2 - RAM #

RAM

Note, that some RAM sticks, especially the full size ones, have metal heat spreaders on top of them. In gaming computer especially it’s common for these to have RGB lights as well.

This is RAM or Random Access Memory. The above two sticks are the normal-sized used in desktop PCs, this form factor is called a DIMM (Dual In-Line Memory Module) while the bottom two are from laptops and are called SO-DIMMS, the placement of the notch is an indicator of the generation of RAM, with nearly all modern ram being a consecutive generation of the DDR standard. At the time of writing (Q2,2019) DDR4 is common in new, medium to high-end devices, with many DDR3 devices still being used. Of note, many more compact devices solder the ram chips directly to the board, meaning there is no form factor to consider.

Just like the CPU, RAM has a speed at which it operates as well, Typically it’s listed in MHz still, but speeds range from ~1.8Ghz to ~3.8Ghz at the time of writing, dependent DDR3 or 4. While DDR4 has faster clock speeds, it does typically have a higher overall latency, meaning there’s a longer delay between when data is requested to when it’s delivered, albeit at a much higher total throughput. This is a massive topic in of itself, yet is also pretty niche as outside some pretty specialized applications RAM speed and latency has a relatively minor impact, though faster is typically better.

Okay, let’s move on to ram in Linux.

While support for this will vary depending on your motherboard, you should be able to see information about your ram by running sudo dmidecode --type 17

The output will probably repeat multiple times, printing once for each physical stick of ram in your system. I actually have 4 sticks, but I’ll just be showing one:

You should note that many of the things mentioned above can be seen here, though I do want to look at some things here.

First, size. This is an 8Gb or 8192Mb stick of ram. Obviously, the more ram the better, but you may find strange ram configurations where there’s a mix of ram sizes in a system. This can be bad for performance, though, because of memory channels.

Most modern systems use 2 or 3 memory channels, to simplify a bit, it makes it so two sticks of ram can have their speed be used in parallel. Think about it like a parking lot, if you have a total of 4 parking lots you could, theoretically, hook them all up in a straight line with one entrance/exit shared among them. This would be pretty stupid, though, as it would severely bottleneck traffic going though. Instead, you may want to add a separate entrance and exit for each, but that quickly becomes expensive. Instead, most systems use a mix of the two, connecting a pair of sticks together, allowing for added capacity, but allowing for multiple pairs to be inserted independently. A lot of people don’t fully fill all the available memory slots on their motherboard though, so instead of having 4 lots with 2 entrances you should be able to have 2 and 2, unless you mistakenly put the sticks in wrong, leaving one ’entrance’ closed entirely while the other now has a ton of capacity.
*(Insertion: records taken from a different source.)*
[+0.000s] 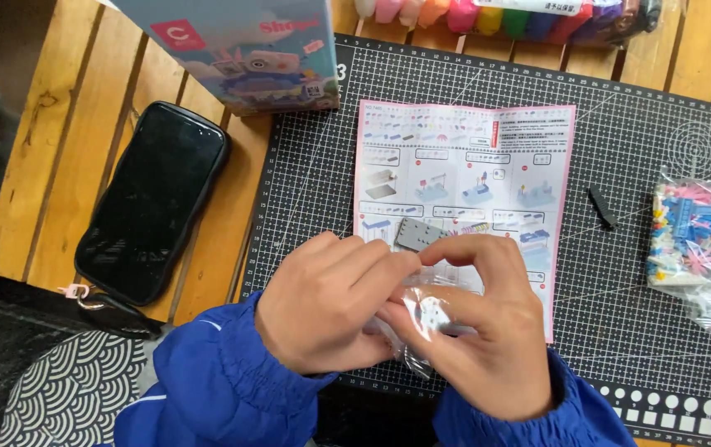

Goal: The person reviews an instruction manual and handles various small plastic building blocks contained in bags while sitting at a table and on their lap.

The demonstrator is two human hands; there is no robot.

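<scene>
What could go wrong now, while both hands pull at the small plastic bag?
1. The left hand and right hand pinch the small clear bag above the cutting mat; if it tears suddenly, its small pieces might scatter.
2. Loose pieces could perhaps fall between the wooden table slats.
3. The instruction sheet lies under the hands and may get creased.
</scene>
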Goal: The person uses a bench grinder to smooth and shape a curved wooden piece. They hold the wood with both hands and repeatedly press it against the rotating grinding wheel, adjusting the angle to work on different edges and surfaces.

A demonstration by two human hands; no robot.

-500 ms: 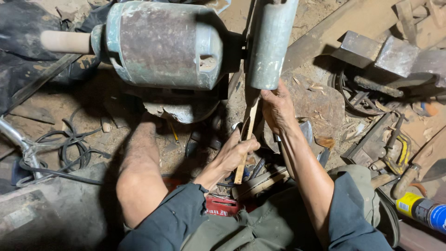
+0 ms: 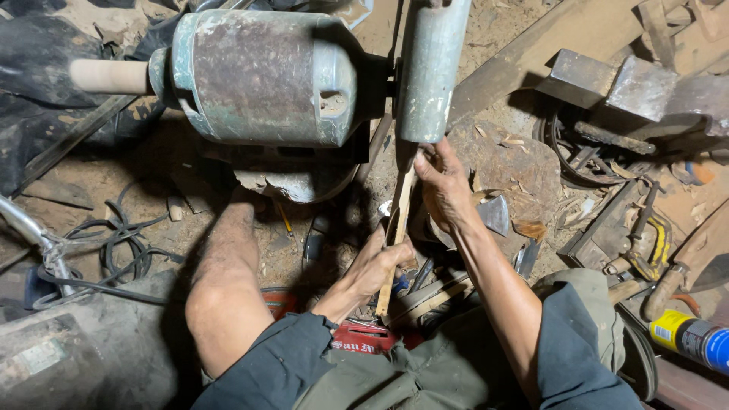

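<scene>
A thin wooden stick (image 2: 396,228) runs from my lap up to the grey-green grinding wheel (image 2: 431,68) of a worn green motor (image 2: 262,76). My left hand (image 2: 380,266) grips the stick's lower half. My right hand (image 2: 443,190) holds its upper end just below the wheel, pressing the tip to the wheel's rim. The stick's very tip is hidden behind my right fingers.
A pale wooden shaft (image 2: 110,76) sticks out of the motor's left side. Black cables (image 2: 114,243) lie at left. Metal blocks (image 2: 634,87), a hammer-like tool (image 2: 672,281), a yellow-and-blue can (image 2: 691,334) and scrap litter the right. My bare knee (image 2: 220,304) is at lower left.
Nothing has visibly changed; both hands keep the stick against the wheel.
</scene>
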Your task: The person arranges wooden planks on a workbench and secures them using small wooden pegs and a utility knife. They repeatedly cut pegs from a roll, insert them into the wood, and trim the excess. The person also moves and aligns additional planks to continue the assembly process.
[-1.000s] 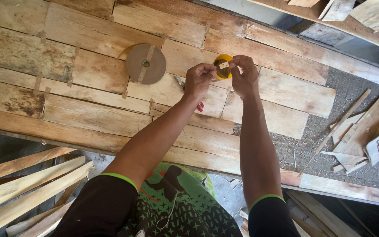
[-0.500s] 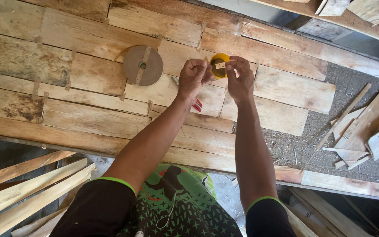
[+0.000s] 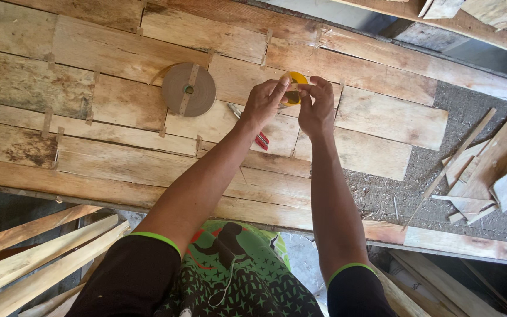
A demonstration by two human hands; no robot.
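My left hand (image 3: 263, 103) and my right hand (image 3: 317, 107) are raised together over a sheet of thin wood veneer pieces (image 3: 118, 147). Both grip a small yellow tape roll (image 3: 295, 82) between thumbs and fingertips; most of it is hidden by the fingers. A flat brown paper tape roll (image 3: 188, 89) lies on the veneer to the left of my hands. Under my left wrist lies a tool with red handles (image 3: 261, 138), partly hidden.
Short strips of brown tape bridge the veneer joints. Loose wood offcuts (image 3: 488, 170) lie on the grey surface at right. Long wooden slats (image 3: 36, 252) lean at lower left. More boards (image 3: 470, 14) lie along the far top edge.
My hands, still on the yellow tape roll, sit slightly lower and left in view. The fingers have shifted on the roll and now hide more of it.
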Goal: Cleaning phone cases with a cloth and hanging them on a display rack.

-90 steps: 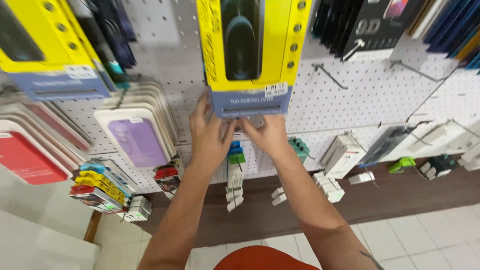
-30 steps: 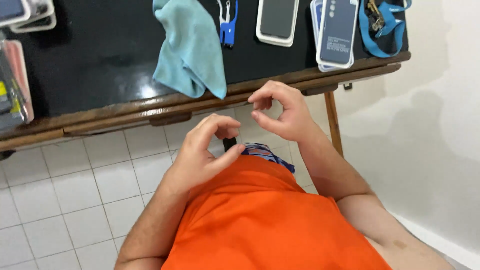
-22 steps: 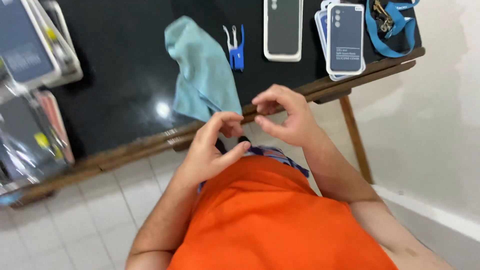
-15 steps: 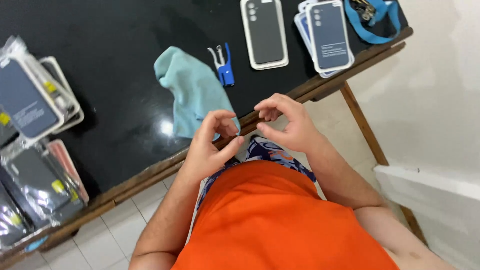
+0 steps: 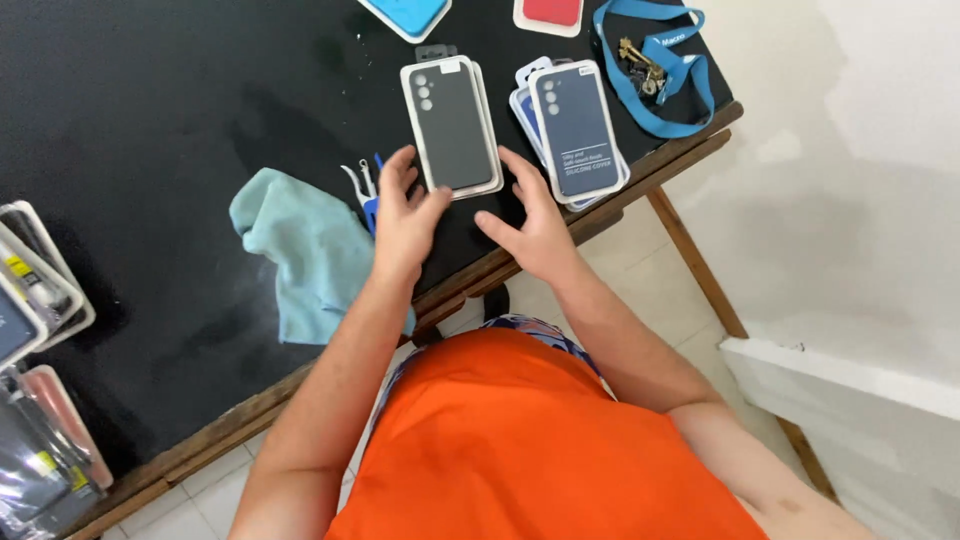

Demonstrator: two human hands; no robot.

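Head view: left hand (image 5: 403,222) and right hand (image 5: 532,228), both spread wide, touch opposite sides of the boxed black phone case (image 5: 451,127) lying just beyond them

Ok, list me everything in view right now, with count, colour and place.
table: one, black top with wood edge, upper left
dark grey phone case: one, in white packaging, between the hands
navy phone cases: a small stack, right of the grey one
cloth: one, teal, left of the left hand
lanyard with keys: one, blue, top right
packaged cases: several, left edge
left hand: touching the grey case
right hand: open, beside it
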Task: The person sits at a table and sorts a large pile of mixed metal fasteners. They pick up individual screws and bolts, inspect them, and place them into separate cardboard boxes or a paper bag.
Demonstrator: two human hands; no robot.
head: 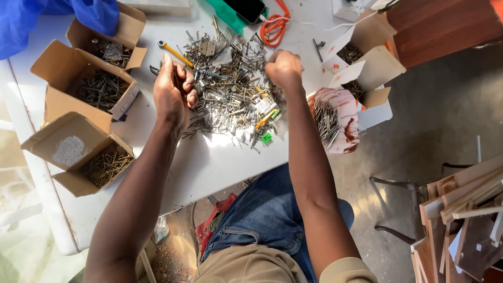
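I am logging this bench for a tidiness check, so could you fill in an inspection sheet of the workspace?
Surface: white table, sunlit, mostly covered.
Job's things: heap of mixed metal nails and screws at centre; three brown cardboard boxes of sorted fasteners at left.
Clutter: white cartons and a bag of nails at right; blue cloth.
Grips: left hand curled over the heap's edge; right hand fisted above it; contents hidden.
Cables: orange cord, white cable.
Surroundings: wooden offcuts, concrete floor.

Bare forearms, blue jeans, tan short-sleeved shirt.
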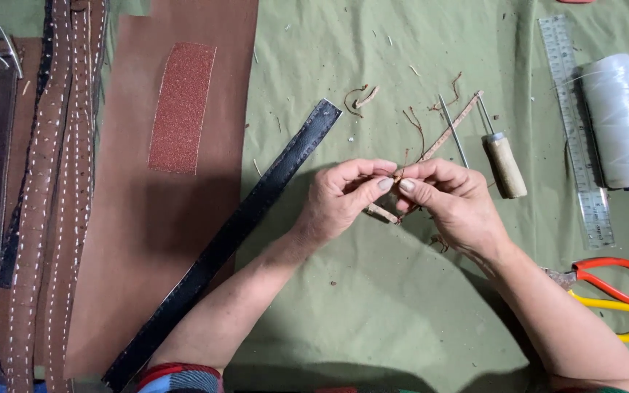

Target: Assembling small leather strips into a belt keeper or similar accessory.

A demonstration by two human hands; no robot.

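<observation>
Your left hand (343, 195) & right hand (449, 200) both pinch a thin leather strip (451, 127), fingertips together; prob. thread too, unclear.

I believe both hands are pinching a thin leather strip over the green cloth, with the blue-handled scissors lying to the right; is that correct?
Not quite: the scissors have red and yellow handles, not blue, as the head view shows. Both hands, left and right, do pinch the thin leather strip over the green cloth.
</observation>
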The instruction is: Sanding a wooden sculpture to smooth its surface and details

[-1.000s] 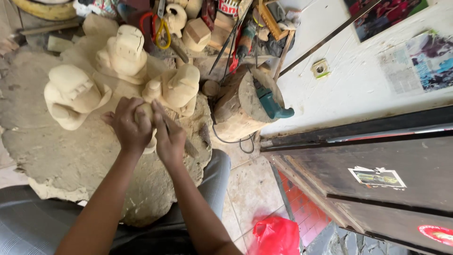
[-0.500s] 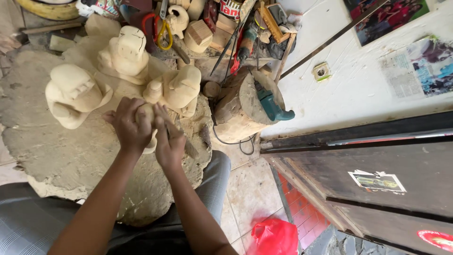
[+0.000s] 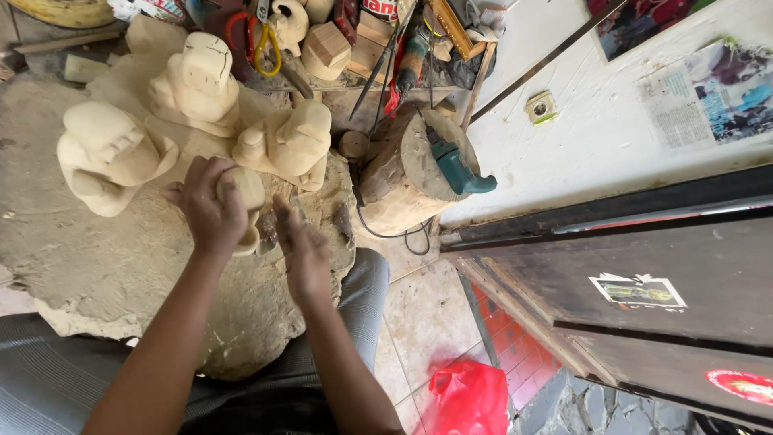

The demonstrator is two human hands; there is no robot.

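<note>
My left hand (image 3: 208, 208) grips a small pale wooden carving (image 3: 248, 200) that rests on a large, dust-covered stump-like work surface (image 3: 97, 274). Just to its right, my right hand (image 3: 299, 246) is held flat with the fingers together and nothing in it, a little apart from the carving. Three bigger unfinished pale carvings stand around: one at the left (image 3: 105, 157), one behind (image 3: 197, 80) and one to the right (image 3: 290, 143).
A log section (image 3: 398, 189) with a teal power tool (image 3: 455, 165) on top stands to the right, its cord on the tiled floor. Tools, wood blocks and red-handled scissors (image 3: 250, 36) crowd the back. A red plastic bag (image 3: 471, 399) lies by a dark door (image 3: 644, 274).
My right hand has come off the small carving and drawn back toward me. The left hand keeps its hold on the carving. The view has shifted slightly.
</note>
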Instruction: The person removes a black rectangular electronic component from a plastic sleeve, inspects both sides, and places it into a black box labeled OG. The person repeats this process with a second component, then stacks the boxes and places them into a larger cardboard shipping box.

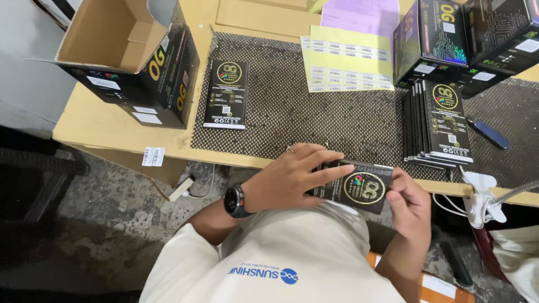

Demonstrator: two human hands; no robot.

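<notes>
A flat black packet (359, 188) with a gold round emblem sits between both hands, just off the table's near edge. My left hand (292, 174), with a dark watch on its wrist, lies over the packet's top left with the fingers stretched across it. My right hand (409, 205) grips the packet's right end. A matching single packet (226, 94) lies on the dark mesh mat (314, 123) at the left. A stack of the same packets (441, 120) rests on the mat at the right.
An open black carton (132, 56) stands at the table's left corner. Closed black cartons (460, 39) sit at the back right. A yellow sticker sheet (345, 62) lies at the back, a blue-handled tool (489, 133) at the right, a white clamp (480, 193) on the edge.
</notes>
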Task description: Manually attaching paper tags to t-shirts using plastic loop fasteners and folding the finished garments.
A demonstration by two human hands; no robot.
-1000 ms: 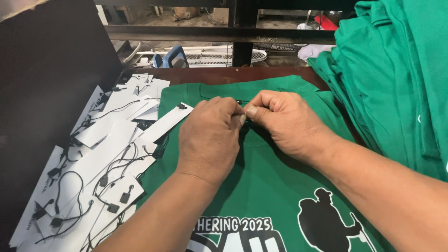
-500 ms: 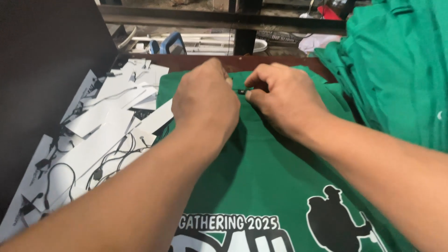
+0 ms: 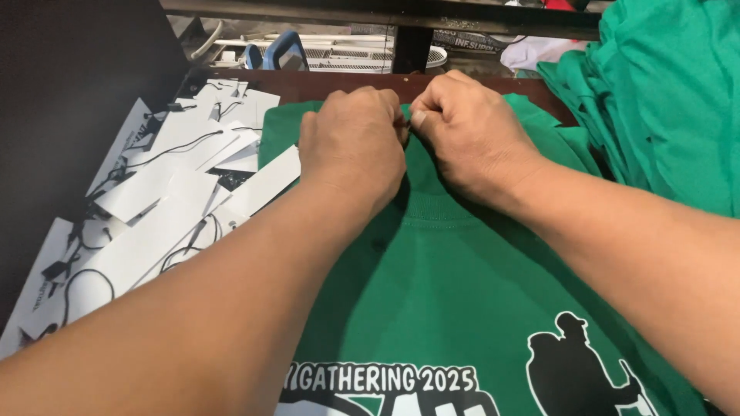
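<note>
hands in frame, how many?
2. The left hand and the right hand are both fisted, knuckles together, at the far edge of the green shirt lying flat. No other person's hands show; the frame edges may hide some.

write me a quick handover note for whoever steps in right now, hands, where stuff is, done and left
Left hand: fist closed, knuckles up, pinching at the collar of the green shirt.
Right hand: closed beside it, fingertips meeting the left; whatever they pinch is hidden.
Shirt lies flat on the dark table, print toward the camera.
White tags with black strings are spread out left of the shirt.
Stack of green shirts sits at right.
Done: cannot tell whether a tag is attached.
Left: the collar work under the fingers.
</note>
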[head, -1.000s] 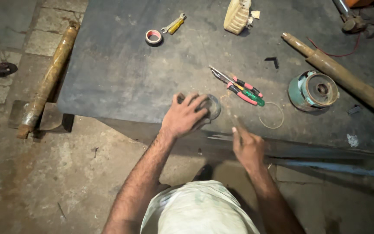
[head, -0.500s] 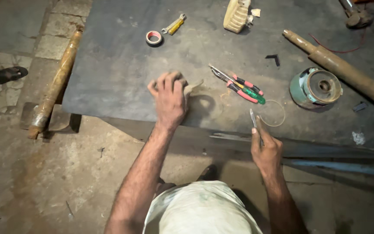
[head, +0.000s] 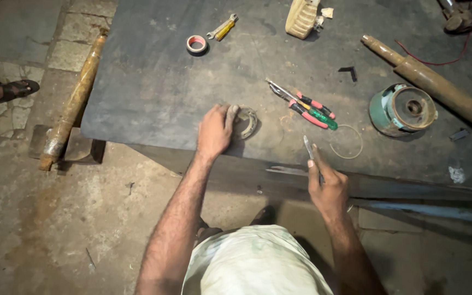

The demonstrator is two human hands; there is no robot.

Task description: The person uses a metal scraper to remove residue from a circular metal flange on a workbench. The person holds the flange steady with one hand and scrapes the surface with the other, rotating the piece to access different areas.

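The left hand (head: 215, 130) covers part of a round metal piece (head: 247, 121) — its kind unclear; the rusty pipe (head: 438, 87) and a sandalled foot (head: 12, 90) run off the frame's edges.

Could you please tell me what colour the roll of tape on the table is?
The roll of tape is pinkish red, seen in the head view.

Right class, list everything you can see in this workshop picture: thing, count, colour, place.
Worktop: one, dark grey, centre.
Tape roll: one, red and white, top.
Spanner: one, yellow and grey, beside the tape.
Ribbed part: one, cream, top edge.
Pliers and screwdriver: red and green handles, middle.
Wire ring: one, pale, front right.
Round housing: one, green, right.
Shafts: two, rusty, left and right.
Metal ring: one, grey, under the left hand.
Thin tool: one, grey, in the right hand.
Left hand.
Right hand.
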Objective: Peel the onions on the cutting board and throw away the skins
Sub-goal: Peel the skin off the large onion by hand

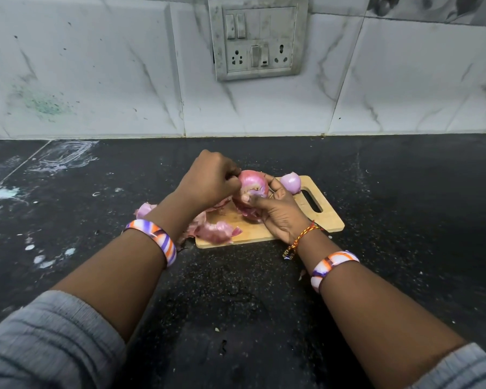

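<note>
A pink-red onion (252,183) is held just above the wooden cutting board (306,217). My right hand (278,213) grips it from below and the right, thumb on its cut end. My left hand (208,182) has its fingers curled at the onion's left side, pinching the skin there. A second, smaller peeled onion (291,182) lies on the board's far edge beside the handle slot. Loose pink skins (215,230) are heaped on the board's left part, and one piece (146,209) lies off the board on the counter.
The board sits on a black speckled counter (390,192) with white smears at the left. A tiled wall with a switch and socket plate (257,37) rises behind it. Both wrists wear striped bangles.
</note>
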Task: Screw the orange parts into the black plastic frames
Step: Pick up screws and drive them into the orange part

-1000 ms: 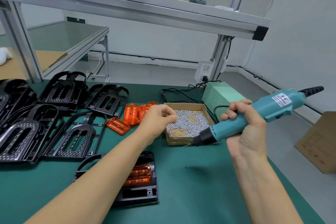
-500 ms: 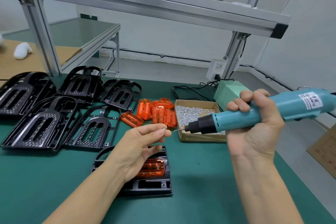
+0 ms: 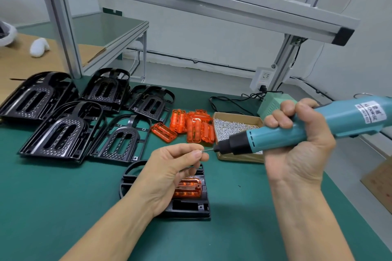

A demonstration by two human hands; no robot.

On my motherboard these ’lots’ are labeled A1, A2, B1, and B2. Looking above, you can see the stick we’re looking at here is the A1 lot. It’s because of this that you should ideally have a multiple of as many sticks of ram as you do memory channels. For example, if you have a two channel motherboard and CPU then you want either 2, 4, or 8 sticks of ram. Most motherboards top out at 4 sticks, though, with 2 channel and 2 sticks being the most common configuration.

Next, I want to look at the line that says ‘Type Detail: Synchronous Unbuffered (Unregistered)’ this is referencing another type of ram, which is buffered and error correcting (ECC) memory. I’ll come back to this.

I also want to point out the voltage. Much like a CPU, the voltage a Ram module runs at is important, and needs to be kept very stable. However, it may need bumped up if the RAM is running at a particularly high speed or if it’s set higher than factory (overclocked).

Some RAM actually includes a special memory profile, often called XMPP, which can be applied in the BIOS/UEFI settings to make sure you’re getting the absolute best performance out of your RAM before manual overclocking. This may actually overclock your CPU a bit as well as a bit of a side effect.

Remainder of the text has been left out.